[HN Gopher] Show HN: Array - A Better Python List
___________________________________________________________________
Show HN: Array - A Better Python List
Author : lauriat
Score : 71 points
Date : 2021-01-10 12:10 UTC (10 hours ago)
(HTM) web link (github.com)
(TXT) w3m dump (github.com)
| topper-123 wrote:
| I'd like to have a chaining operator in Python, like R is
| getting. Then the example could be:
|
| > a |> zip(b) |> map(func1) |> filter(func2) |> forall(func3)
|
| The advantages would be that this would work with all
| lists/iterables, so no need to make a special types.
| brundolf wrote:
| The hard part with this is it sort of requires currying once
| you have >1 arguments, or something equivalent. I suppose
| Python could carve out an implicit behavior where the first or
| last argument is what gets fed into, but that feels potentially
| confusing as the calling syntax is now "lying" to you.

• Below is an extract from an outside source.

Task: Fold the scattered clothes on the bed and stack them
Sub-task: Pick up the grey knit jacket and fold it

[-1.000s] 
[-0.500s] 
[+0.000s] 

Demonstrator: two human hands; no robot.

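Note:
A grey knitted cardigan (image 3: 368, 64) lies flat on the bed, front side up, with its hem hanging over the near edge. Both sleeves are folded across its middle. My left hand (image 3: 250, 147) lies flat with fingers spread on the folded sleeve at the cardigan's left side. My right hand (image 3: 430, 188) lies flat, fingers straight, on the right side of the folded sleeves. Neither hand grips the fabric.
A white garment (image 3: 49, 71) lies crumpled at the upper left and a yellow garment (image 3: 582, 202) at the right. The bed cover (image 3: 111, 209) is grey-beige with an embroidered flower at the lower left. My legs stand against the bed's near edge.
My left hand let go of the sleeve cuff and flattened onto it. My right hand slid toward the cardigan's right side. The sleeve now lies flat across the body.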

In
| JavaScript doing a proper currying style isn't too hard because
| of arrow-syntax, but using python's function definition syntax
| to make a curried function would be hideous (not to mention,
| the standard library isn't done that way). Maybe you could have
| a "curryify" higher-order function. Or, the final option would
| be to have an explicit "insert previous value here" syntax as a
| part of the pipeline syntax, which is something the JS proposal
| has played with. Makes things more verbose (|> double(#)
| instead of |> double), but is maximally flexible and minimally
| confusing.
|
| In short: it's a lot more complicated than it seems, but I
| agree that this style makes this type of thing 1000x more
| readable.
| topper-123 wrote:
| Just letting it implicitly be the first parameter would be
| good enough IMO, and a nice symmetry to self` in methods.

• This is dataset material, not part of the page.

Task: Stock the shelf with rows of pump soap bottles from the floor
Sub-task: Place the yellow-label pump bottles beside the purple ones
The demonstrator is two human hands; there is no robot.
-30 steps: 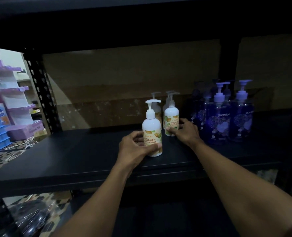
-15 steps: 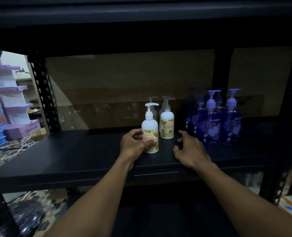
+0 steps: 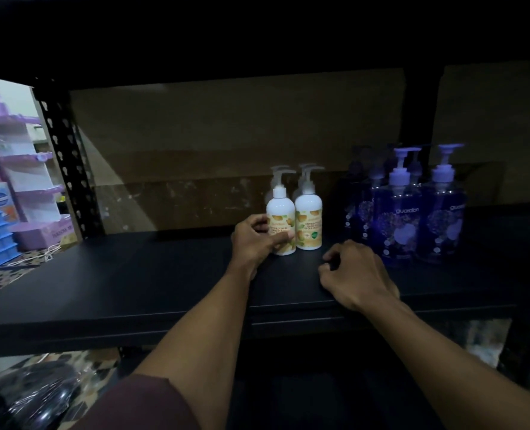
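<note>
Two white pump soap bottles stand side by side on the black shelf (image 3: 133, 283), with more white ones partly hidden behind them. My left hand (image 3: 254, 240) grips the left white bottle (image 3: 280, 209) low on its label. The right white bottle (image 3: 308, 218) touches it. My right hand (image 3: 355, 273) rests on the shelf in front, fingers curled and holding nothing, between the white bottles and a group of several purple pump bottles (image 3: 400, 218) to the right.
A black upper shelf hangs low overhead. A perforated black upright (image 3: 68, 162) stands at the left, with a purple display stand (image 3: 24, 169) beyond it. A brown back panel (image 3: 226, 144) closes the rear. Plastic-wrapped items (image 3: 37, 395) lie on the floor below.
My left hand has pushed its white bottle back until it stands beside the other one. My right hand has let go of the right bottle and drawn back onto the shelf.
</note>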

| That'd be very simple, which would be a plus in my book.
|
| Pandas allows the first param in a pipe to be a
| tuple[callable, str], where the second argument would signify
| the parameter location, e.g. `val |> (func, "param_name")`
| which gives some flexibility.
|
| But yeah, if you open up to piping, there are a lot of
| possible choices to be made and easy to go overboard also
| IMO.
| jamespwilliams wrote:
| Looks cool. bool (__bool__) Returns whether all
| elements evaluate to True.
|
| I'd be worried that this will trip people up who use the
| if l: print l[0] # or whatever
|
| pattern
| fantod wrote:
| To be fair, using "if something" in Python is pretty much
| always a good way to trip yourself up.
| nemetroid wrote:
| I've yet to see a (popular) style guide recommend against "if
| something:".
| fantod wrote:
| I don't really see how this is a reason not to carefully
| consider the type of an object when using truthiness.
| pansa2 wrote:
| PEP8 recommends using `if seq:` instead of more verbose
| alternatives like `if len(seq):`.
| orf wrote:
| For good reason - len(something) or alternatives might be
| expensive to compute, bool(something) is actually what you
| are trying to do and can be optimised depending on the
| container.
| fantod wrote:
| For the basic sequence types (list, tuple, and range),
| len is definitely not expensive to compute. For custom
| types, it will depend on your implementation of __len__
| (but then, computation of bool(...) will also depend on
| your implementation of __bool__).
| orf wrote:
| Yes, len() with the basic types are not expensive, and it
| can vary based on the container implementation, but
| that's not really the point.
|
| The reason you should use "if x" is the same reason you
| should use "if x not in y" rather than "if not x in y".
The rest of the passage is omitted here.